(WORK INSTRUCTIONS): Pull every line from the records that has the word "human" in it.

Saved data entries:

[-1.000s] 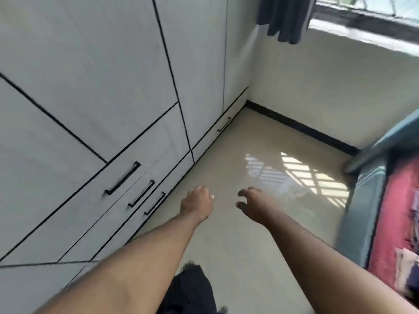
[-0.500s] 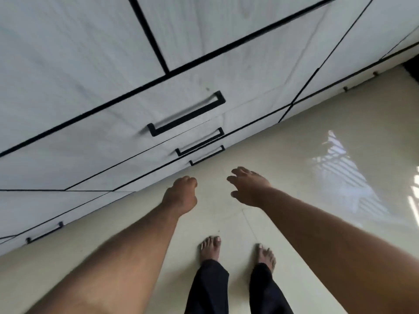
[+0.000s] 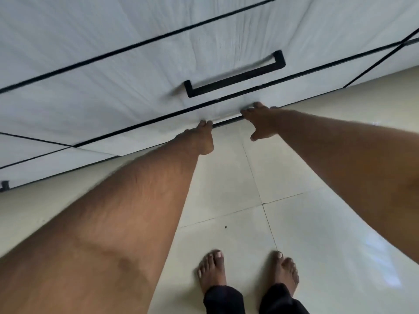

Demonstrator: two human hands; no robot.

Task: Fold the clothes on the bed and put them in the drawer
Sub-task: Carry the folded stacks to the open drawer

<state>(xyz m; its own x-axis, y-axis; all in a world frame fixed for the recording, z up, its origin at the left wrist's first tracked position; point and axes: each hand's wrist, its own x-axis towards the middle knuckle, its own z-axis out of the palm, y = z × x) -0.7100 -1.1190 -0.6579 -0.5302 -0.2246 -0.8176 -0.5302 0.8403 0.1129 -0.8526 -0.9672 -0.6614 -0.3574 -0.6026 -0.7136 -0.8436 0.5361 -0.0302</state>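
Note:
White wardrobe drawers fill the top of the head view. One drawer (image 3: 136, 91) carries a black bar handle (image 3: 235, 74). Below it lies a narrow bottom drawer front (image 3: 145, 134) just above the floor. My left hand (image 3: 203, 138) has its fingertips bunched against that bottom front. My right hand (image 3: 260, 120) reaches to the same front further right, fingers stretched onto it and thumb spread apart. The fingertips of both hands hide what they touch. No clothes and no bed are in view.
Glossy cream floor tiles (image 3: 306, 223) run from the wardrobe toward me. My bare feet (image 3: 247, 270) in dark trousers stand about a step back from the drawers. Another small black handle (image 3: 4, 185) shows at the far left edge.
I have turned from the room toward the wardrobe and bent down. Both hands moved forward from mid-air to the bottom drawer front, and the bed has left the view.

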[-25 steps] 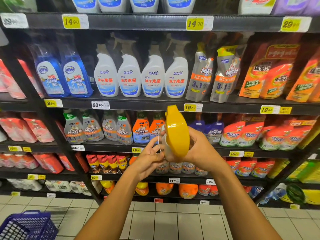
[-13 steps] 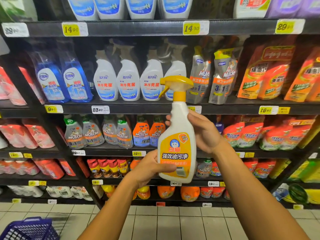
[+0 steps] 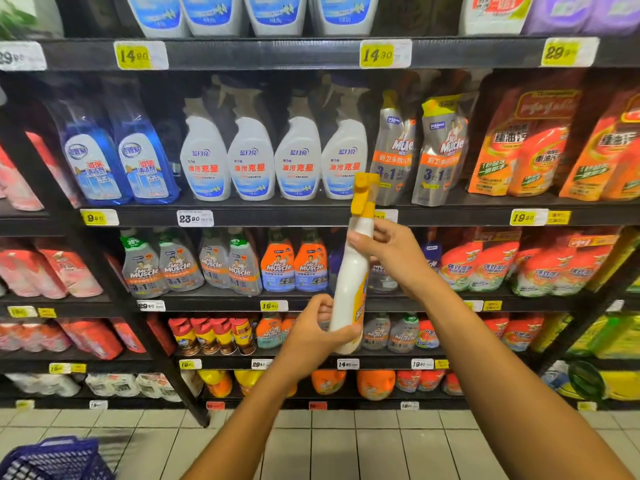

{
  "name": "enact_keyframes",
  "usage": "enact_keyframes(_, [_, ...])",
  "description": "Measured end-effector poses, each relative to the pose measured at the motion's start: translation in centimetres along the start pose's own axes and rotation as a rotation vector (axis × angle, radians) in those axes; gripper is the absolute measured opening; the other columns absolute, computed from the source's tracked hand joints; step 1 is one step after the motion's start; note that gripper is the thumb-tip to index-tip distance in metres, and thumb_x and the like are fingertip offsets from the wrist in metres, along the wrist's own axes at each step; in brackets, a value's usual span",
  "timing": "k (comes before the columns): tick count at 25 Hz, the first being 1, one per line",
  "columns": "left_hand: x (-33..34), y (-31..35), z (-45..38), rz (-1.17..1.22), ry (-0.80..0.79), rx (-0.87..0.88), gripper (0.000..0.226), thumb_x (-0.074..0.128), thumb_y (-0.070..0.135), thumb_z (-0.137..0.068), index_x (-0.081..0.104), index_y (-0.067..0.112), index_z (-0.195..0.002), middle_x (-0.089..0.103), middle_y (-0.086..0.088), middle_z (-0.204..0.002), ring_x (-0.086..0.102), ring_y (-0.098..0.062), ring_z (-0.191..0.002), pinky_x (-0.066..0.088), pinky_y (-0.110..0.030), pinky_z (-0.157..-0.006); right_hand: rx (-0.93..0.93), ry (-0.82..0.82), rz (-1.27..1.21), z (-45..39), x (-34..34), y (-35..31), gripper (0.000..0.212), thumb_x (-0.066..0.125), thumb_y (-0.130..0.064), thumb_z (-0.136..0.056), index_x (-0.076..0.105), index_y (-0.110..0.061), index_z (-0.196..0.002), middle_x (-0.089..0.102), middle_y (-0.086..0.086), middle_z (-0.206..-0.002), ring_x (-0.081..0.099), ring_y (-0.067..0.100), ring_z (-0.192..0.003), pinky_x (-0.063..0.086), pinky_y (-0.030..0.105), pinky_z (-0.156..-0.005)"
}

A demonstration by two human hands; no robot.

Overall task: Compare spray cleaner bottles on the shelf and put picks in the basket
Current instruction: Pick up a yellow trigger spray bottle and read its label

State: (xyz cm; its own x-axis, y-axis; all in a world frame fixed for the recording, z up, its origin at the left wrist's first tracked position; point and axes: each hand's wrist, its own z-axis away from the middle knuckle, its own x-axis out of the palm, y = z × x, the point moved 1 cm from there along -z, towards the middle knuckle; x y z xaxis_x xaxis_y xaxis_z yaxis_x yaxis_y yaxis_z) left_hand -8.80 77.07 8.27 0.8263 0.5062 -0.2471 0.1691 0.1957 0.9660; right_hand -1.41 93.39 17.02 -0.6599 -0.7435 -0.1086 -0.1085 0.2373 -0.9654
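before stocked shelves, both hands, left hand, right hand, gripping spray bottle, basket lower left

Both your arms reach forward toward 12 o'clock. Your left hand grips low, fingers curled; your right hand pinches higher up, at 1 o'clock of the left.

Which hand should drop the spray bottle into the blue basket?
Probably the left hand: it grips the spray bottle at its base, and the basket sits low on the left. The right hand holds the neck, farther away.
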Motion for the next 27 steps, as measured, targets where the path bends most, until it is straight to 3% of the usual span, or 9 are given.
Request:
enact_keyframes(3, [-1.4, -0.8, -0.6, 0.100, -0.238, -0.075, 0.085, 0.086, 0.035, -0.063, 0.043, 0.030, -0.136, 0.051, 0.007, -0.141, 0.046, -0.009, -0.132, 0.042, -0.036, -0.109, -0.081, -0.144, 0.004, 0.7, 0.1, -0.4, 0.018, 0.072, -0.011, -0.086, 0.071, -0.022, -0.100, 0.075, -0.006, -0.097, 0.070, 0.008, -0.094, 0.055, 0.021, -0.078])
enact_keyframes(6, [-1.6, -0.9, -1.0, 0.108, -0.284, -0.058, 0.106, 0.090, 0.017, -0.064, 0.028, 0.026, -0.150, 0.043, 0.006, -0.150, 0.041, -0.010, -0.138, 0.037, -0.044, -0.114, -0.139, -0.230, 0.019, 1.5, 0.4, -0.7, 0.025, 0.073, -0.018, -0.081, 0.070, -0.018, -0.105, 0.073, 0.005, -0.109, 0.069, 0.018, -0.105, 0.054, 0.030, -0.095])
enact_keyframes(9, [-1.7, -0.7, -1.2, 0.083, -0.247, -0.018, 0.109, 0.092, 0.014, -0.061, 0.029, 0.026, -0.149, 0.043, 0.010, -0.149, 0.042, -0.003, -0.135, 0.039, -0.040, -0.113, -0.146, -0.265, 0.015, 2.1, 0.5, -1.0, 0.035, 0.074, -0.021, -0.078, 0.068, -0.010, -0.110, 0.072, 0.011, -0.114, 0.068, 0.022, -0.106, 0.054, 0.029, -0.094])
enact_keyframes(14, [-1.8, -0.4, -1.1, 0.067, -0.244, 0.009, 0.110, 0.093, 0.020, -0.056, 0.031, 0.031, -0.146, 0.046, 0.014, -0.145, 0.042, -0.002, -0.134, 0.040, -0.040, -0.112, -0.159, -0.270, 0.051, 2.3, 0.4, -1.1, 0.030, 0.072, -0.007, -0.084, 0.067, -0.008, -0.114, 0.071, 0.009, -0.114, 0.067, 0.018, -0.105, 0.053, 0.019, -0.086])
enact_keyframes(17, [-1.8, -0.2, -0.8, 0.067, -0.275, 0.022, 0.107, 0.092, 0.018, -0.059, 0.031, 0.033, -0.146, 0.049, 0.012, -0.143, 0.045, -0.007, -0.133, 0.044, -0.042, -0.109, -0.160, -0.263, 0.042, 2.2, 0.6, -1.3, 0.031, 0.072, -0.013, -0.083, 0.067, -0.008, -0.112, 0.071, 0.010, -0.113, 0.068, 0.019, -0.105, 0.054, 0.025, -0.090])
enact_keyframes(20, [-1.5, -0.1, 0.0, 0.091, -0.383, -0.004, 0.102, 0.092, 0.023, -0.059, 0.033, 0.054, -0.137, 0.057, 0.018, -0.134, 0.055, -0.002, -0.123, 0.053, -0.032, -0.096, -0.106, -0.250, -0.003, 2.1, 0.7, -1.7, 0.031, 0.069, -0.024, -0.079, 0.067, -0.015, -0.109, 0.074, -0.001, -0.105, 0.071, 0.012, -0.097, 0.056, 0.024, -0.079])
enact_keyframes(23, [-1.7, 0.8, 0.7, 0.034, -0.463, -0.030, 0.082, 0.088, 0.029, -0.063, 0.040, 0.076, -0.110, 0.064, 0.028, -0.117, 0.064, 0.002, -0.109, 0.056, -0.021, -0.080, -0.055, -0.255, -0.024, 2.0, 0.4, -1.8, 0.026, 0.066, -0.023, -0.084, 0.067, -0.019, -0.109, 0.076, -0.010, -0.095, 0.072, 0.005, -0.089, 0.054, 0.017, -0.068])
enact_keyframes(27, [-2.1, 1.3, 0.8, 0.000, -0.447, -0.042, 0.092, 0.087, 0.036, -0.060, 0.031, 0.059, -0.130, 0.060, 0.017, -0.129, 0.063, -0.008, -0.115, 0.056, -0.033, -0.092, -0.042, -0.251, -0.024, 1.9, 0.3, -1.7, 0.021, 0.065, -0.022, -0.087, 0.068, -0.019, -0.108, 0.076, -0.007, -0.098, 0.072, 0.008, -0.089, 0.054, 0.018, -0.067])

(RESULT BELOW):
Demonstrator: two human hands; no robot.
A demonstration by two human hands; no robot.

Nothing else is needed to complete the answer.